### Problem description
Find how many lines in the material below hold the word "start". Reply with that figure alone.

### Data section

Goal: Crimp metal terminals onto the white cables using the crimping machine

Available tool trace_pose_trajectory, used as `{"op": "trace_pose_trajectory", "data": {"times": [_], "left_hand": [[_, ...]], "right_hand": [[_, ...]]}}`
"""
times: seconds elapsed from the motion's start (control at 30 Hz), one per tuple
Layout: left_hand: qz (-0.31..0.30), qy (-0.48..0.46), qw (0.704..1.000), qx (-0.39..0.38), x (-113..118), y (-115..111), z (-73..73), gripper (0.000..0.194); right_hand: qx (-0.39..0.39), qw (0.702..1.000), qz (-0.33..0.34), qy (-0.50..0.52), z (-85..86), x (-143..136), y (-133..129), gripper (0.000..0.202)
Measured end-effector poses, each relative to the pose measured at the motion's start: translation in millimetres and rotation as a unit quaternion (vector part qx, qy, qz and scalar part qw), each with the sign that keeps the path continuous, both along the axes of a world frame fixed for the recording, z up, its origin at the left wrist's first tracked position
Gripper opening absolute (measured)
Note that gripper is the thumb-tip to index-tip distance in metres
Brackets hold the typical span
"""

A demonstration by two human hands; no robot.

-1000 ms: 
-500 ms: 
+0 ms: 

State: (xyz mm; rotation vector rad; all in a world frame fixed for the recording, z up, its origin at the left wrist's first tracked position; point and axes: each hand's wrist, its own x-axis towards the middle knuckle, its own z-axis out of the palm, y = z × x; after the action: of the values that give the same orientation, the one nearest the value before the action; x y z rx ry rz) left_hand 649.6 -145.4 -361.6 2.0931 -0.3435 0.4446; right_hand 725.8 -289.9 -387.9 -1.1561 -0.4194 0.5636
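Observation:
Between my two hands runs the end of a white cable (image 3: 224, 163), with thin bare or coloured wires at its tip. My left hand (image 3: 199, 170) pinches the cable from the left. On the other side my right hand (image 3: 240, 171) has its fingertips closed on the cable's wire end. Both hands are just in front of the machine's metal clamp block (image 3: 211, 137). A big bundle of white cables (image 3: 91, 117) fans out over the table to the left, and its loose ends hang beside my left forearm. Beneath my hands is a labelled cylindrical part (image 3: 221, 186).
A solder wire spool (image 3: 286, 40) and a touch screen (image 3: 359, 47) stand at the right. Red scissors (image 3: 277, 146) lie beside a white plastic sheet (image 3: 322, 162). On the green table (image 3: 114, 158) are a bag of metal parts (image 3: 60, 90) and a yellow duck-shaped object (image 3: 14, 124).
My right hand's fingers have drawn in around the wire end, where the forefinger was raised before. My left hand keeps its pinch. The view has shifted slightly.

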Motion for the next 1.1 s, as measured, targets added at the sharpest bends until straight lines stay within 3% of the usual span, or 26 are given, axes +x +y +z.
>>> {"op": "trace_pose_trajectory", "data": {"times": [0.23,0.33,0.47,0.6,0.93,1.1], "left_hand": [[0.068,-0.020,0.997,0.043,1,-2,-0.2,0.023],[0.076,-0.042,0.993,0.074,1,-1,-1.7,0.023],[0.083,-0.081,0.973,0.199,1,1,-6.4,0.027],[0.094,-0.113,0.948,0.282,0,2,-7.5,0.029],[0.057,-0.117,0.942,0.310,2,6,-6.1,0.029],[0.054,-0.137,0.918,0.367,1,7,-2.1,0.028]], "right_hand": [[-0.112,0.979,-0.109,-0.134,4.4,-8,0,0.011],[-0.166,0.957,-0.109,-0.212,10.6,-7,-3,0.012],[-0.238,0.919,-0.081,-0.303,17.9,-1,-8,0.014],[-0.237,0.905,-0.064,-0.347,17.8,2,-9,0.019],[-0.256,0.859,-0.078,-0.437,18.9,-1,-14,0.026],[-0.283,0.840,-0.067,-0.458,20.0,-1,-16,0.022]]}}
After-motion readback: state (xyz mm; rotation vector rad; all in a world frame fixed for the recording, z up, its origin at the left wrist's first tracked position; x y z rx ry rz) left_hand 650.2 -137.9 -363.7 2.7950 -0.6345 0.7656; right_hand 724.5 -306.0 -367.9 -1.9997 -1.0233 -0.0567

### Answer to this task
2